Today I have joined MPs and political parties from across the political spectrum in backing a cross-party initiative to change the UK’s voting system.
The Good Systems Agreement, brokered by the campaign group Make Votes Matter, calls for a proportional voting system in which seats match votes — and crucially for a citizens’ assembly process to choose it.
Labour has nothing to fear from a voting system that ensures parliament reflects the votes cast by the British people. Indeed, such a system is both demanded by the principles we hold and beneficial to the outcomes that we fight for.
Labour is the party of equality. Yet first past the post guarantees inequality at the ballot box. Notoriously, a vote for one party can on average be worth dozens or even hundreds of times more than a vote for another. But the most pernicious form of voter inequality is based on geography — with the value of a person’s vote being determined by whether they live in a marginal seat or a safe seat.
We may say all votes are equal, but come election time all parties pour resources into marginal constituencies where the votes have the greatest value. In 2017 Labour even had an app, called My Nearest Marginal, that in effect mapped voter inequality and funnelled our activists toward the democratically privileged few — those in marginal seats. A system that makes it rational to focus on the few to the detriment of the many cannot be in keeping with our party’s values.
A reformed voting system would also help, not hinder, the creation of the progressive society for the many that is our ultimate goal. Look round the world at the democratic societies that come closest to this ideal and you notice something striking: none of them achieved what they have using first past the post.
It turns out this is not a coincidence. Political scientists have found strong relationships, which they frequently characterise as causal, between the use of a proportional voting system and positive outcomes across areas that we care about: economic equality, poverty reduction, social spending, even environmental protection and action on climate change.
Contrast the kind of ultra-egalitarian societies that proportional systems have built in the Scandinavian countries with the highly unequal, socially immobile societies of the UK and US, and you get a picture of how different things could be.
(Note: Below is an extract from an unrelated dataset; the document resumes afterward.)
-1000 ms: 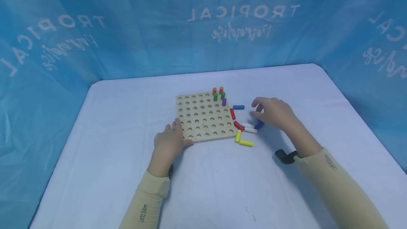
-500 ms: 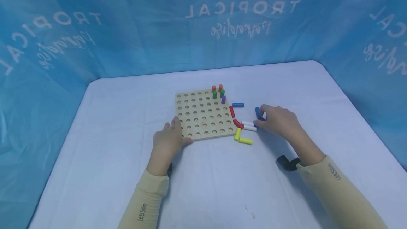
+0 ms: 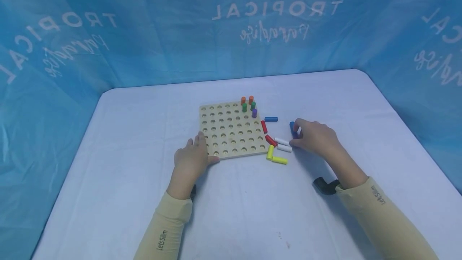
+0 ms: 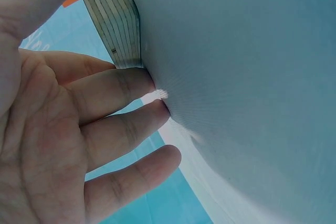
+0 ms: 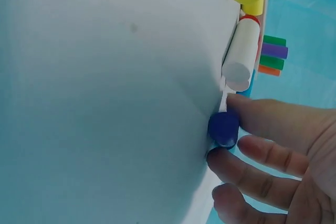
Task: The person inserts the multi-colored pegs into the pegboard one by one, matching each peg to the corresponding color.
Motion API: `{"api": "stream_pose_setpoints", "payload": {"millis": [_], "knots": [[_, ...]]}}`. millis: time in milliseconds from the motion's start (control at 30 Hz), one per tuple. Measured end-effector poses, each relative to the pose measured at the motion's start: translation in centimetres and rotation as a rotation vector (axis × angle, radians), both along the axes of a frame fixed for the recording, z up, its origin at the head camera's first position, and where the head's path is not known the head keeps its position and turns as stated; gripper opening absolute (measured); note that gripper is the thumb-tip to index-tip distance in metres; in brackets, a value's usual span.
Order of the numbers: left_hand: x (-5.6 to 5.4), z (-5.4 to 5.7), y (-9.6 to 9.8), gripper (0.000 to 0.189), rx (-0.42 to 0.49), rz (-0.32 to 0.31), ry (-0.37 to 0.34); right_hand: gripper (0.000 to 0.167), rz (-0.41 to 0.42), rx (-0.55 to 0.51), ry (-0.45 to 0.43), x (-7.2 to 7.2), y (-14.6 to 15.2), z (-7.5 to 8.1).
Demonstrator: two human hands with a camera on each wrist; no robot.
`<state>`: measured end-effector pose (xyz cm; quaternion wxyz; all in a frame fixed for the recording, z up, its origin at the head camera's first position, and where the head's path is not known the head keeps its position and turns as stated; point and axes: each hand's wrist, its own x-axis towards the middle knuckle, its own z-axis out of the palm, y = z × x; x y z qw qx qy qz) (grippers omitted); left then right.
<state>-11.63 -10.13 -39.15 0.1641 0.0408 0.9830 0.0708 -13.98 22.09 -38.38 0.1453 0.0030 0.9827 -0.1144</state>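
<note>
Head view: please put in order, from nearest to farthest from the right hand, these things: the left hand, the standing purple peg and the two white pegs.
1. White pegs: lying just left of the right hand; too close to call between them.
2. Purple peg: upright in the board, at its right side.
3. Left hand: at the board's near left corner.

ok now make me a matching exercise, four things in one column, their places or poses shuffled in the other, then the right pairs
1. orange pegs
2. white pegs
3. yellow pegs
4. left hand

A. lying side by side, roughly parallel
B. at the near left corner of the board
C. standing in holes at the board's far right corner
D. lying at roughly a right angle to each other

Right pairs: 1-C, 2-A, 3-D, 4-B
</note>
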Motion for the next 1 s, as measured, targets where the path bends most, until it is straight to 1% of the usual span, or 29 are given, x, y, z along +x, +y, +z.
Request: {"api": "stream_pose_setpoints", "payload": {"millis": [267,400,533,700,833,1000], "knots": [[-0.1,-0.2,0.0,0.102,-0.002,0.000,0.002,0.042,0.018,-0.009,0.013,0.4,0.4,-0.1],[-0.1,-0.2,0.0,0.102,-0.017,-0.008,0.003,0.036,0.031,-0.014,0.053,0.2,0.5,0.0],[-0.1,-0.2,-0.1,0.102,-0.022,-0.012,0.002,0.034,0.022,-0.038,0.102,-0.2,0.2,0.2],[0.0,0.0,-0.1,0.102,-0.019,-0.009,0.007,0.037,0.021,-0.089,0.162,-1.1,-0.9,0.9],[-0.1,0.0,-0.1,0.102,-0.014,-0.007,-0.002,0.035,0.017,-0.136,0.221,-1.7,-1.9,1.4],[-0.1,-0.1,0.0,0.102,-0.004,0.001,-0.014,0.033,0.006,-0.213,0.251,-2.3,-3.0,2.0]]}}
Some say that proportional representation is a bad idea because it “lets the populists in”, but the fact is that sunlight is the best disinfectant. The motley crew of UKIP AMs who were elected to the Welsh Assembly in 2016 descended into a farcical mess within months of being exposed to the scrutiny and accountability that comes with public office. Populists thrive on grievance and love to style themselves as insurgents, so first past the post plays into their hands.
The new cross-party agreement is signed by MPs and whole parties from across the political spectrum: from the Greens to the Lib Dems, the Brexit Party to the SNP, Labour to Conservative. It sets out probably the only thing such a diverse group all agree on: the principles we believe a new British voting system should uphold.
These principles include that seats should match votes, so parliament reflects the people it governs. All votes should be equal, wherever they are cast and whoever by. MPs should be accountable to voters, with voters able to vote for named candidates rather than just party lists. The valuable constituency link should be retained between voters and their local representatives.
Systems that deliver on all these principles are already used across the world and in the UK’s devolved assemblies and the Scottish Parliament. But we believe it is the people who are best placed to decide what system would best serve them. That is why we are calling for the choice to be made by citizens through a deliberative democratic process.
Labour’s last manifesto pledged to set up a constitutional convention “to examine and advise on reforming of the way Britain works at a fundamental level”. Few details of how this process would work has so far been forthcoming and, disappointingly, as a party we seem to have carefully avoided promising that such a convention would look at changing the voting system.
By building on this pledge, Labour has the opportunity to show true leadership on democratic reform, while bringing this new cross-party consensus in behind it. In our next manifesto, we should pledge to make voting reform a key area of the planned convention — and commit to a recommendation on the issue being made within the next parliamentary term.
Crucially, we must be clear that the convention will be organised like a citizens’ assembly — with a representative body of citizens rather than party appointees taking evidence, making deliberations and generally calling the shots. Otherwise who in the Labour Party — let alone the country at large — can really believe the convention’s work will be free from partisan interests?
The opportunity may not be around for long. Politics is changing. Our two-party voting system is under growing pressure as a diverse electorate turns to diverse parties, with ever more unpredictable results.
If we do not act, insurgent parties can say — with some justice — that we are trying to maintain a status quo because we think it benefits us, not because we think it is right or fair. If Labour does not show leadership on electoral reform, others will.